Operational Risk Management

Operational risk measurement and management is one of the emerging disciplines within banking risk management. Regulatory capital requirement for operational risk was introduced through Basel II guidelines. Advanced Measurement Approach (AMA) is one of the three approaches for regulatory capital computation for operational risk. The approach poses significant challenges in terms of operational loss data collection, scenario generation, development of a modelling framework, modelling of count and severity of losses, modelling of risk mitigation and risk aggregation.

Asymmetrix OpAMA Capital Engine provides integrated modules for loss data collection, scenario analysis, convolution and risk aggregation. AMA capital is computed based on Loss Distribution Approach and Scenario Based Approach. For LDA, multiple discrete and continuous distributions can be fitted to count and amount of losses respectively to identify the distribution that best describes underlying loss data. For SBA, scenarios can be generated using multiple methods. Convolution of frequency and severity distributions is accomplished through a Monte Carlo Simulation engine.

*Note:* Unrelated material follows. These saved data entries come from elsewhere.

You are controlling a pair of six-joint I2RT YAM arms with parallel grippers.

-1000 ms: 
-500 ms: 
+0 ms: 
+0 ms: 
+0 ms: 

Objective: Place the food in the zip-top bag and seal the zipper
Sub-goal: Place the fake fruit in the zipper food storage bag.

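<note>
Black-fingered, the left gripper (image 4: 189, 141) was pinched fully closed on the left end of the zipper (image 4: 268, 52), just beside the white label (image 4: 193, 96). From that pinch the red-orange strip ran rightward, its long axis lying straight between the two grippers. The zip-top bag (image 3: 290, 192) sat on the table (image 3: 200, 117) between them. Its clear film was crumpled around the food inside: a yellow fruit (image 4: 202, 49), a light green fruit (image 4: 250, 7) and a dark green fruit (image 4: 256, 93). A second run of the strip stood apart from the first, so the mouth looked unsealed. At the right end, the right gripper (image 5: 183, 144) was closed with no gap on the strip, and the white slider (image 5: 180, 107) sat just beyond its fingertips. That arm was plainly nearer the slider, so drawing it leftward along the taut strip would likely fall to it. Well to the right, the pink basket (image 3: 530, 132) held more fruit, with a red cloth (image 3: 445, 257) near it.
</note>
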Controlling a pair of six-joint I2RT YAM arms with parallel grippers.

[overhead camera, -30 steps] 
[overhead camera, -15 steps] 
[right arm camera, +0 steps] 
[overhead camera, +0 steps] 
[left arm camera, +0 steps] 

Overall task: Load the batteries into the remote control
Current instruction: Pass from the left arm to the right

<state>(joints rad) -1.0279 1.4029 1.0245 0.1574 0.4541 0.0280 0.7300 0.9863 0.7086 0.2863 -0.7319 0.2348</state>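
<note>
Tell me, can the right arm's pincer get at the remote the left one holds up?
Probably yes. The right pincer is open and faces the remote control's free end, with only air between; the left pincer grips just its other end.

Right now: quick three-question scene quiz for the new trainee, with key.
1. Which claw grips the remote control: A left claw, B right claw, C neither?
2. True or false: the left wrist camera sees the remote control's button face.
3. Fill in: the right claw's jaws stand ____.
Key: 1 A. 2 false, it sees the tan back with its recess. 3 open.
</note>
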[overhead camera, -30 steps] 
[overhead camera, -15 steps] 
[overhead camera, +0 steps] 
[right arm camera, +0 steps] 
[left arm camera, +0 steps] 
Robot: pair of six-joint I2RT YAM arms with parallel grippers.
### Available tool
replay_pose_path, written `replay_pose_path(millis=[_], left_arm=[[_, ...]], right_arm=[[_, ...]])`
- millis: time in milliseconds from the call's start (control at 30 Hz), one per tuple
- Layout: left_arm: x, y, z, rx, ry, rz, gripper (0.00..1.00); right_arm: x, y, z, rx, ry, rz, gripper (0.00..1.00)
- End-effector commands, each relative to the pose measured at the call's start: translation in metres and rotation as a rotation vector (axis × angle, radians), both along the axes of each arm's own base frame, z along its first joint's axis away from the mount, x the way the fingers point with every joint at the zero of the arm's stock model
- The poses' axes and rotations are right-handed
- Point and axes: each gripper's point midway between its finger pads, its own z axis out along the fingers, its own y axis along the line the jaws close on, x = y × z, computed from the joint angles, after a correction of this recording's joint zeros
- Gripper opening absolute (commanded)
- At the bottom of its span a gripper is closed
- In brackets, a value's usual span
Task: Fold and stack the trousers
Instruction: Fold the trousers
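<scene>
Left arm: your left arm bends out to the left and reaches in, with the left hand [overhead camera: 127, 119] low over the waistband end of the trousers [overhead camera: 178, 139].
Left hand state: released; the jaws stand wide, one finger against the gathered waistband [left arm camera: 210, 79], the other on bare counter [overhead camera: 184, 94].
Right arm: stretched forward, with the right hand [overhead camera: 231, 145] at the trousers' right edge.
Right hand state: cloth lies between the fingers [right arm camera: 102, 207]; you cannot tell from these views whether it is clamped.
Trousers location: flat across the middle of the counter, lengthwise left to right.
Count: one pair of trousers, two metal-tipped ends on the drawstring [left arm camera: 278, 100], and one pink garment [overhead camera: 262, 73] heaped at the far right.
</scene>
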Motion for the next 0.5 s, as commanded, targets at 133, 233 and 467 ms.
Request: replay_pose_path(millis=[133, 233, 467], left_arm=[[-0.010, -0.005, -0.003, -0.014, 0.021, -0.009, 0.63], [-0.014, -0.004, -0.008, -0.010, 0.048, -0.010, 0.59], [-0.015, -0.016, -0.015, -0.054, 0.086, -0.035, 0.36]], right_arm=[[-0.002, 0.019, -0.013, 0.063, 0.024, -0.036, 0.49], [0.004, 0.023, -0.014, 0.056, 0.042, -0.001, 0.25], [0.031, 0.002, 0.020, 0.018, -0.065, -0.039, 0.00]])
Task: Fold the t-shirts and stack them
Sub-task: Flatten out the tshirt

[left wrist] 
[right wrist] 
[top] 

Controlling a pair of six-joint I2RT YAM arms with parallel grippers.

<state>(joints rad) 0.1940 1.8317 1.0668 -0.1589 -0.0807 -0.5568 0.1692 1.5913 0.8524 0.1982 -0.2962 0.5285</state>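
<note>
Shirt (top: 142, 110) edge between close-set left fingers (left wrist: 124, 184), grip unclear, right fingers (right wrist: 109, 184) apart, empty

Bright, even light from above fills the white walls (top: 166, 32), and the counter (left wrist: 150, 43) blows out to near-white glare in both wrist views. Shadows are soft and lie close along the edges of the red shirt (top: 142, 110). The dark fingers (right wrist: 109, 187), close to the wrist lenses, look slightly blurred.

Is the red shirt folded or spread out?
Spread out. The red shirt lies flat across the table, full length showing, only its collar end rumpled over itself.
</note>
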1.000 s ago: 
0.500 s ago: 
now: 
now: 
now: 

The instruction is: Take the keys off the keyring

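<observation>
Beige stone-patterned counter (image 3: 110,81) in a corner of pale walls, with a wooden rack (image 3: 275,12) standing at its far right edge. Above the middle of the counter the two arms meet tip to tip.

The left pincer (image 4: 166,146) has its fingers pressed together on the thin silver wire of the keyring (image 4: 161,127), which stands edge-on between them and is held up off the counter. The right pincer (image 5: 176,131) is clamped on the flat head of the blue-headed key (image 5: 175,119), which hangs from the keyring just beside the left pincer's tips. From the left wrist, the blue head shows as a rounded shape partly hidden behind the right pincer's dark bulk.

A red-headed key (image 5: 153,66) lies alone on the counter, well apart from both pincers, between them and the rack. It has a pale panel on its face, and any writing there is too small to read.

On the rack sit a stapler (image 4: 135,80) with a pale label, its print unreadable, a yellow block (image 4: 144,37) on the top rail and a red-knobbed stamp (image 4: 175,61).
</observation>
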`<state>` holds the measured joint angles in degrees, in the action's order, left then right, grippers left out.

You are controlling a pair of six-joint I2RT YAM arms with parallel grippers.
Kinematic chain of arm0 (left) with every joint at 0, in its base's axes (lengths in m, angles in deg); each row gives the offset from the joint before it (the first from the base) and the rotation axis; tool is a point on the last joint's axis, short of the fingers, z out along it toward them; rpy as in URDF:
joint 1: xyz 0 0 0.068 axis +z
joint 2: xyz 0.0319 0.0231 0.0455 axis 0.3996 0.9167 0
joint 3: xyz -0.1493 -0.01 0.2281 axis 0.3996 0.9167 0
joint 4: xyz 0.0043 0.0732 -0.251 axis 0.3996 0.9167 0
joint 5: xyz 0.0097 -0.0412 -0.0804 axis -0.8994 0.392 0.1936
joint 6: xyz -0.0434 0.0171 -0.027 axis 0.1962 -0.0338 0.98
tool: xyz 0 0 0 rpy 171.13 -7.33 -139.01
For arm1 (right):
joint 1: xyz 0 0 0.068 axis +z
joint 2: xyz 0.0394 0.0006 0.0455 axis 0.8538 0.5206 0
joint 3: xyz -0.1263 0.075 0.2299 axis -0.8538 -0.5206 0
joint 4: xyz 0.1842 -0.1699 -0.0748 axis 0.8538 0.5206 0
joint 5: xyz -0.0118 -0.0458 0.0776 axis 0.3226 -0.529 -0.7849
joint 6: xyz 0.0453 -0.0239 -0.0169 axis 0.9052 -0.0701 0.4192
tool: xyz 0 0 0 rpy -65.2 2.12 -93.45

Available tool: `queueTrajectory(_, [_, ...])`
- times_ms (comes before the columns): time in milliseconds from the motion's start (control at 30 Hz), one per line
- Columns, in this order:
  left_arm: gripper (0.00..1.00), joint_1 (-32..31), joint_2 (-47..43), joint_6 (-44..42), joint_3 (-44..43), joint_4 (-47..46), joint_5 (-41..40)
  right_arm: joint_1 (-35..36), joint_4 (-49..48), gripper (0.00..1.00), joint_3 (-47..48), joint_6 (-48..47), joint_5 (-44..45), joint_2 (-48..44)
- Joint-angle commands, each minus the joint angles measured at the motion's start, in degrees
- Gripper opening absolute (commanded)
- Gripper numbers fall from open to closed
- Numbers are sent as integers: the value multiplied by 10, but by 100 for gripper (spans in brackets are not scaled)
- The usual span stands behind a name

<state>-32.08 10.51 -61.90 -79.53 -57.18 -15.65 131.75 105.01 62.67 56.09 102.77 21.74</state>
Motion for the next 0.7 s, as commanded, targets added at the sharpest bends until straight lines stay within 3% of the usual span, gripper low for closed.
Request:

Asymmetrix OpAMA Capital Engine

Loss Data Collection (LDC)

LDC module provides a workflow-driven web-based platform for collection of loss data. Detailed data is collected about operational risk events, loss, recoveries, costs, controls, linkages with other events etc.

Scenario Analysis

Scenarios can be built using Percentile Method, Interval Approach as well as Individual Scenario Approach.

Parameter Estimation and Uncertainty

Discrete and continuous distributions are fitted to frequency and severity data respectively using multiple methods such as MLE, Moment Matching and PWM. Parameter Uncertainty is measured through parametric and non-parametric simulation to create confidence interval around the parameter values estimated.

Goodness of Fit

GOF tests such as Anderson Darling, KS, Chi-square, CVM alongwith graphic tests such as PP-plot, QQ-plot are available to identify best fit to underlying data. Information criteria such as AIC and BIC are available to identify best fit after penalising for model complexity.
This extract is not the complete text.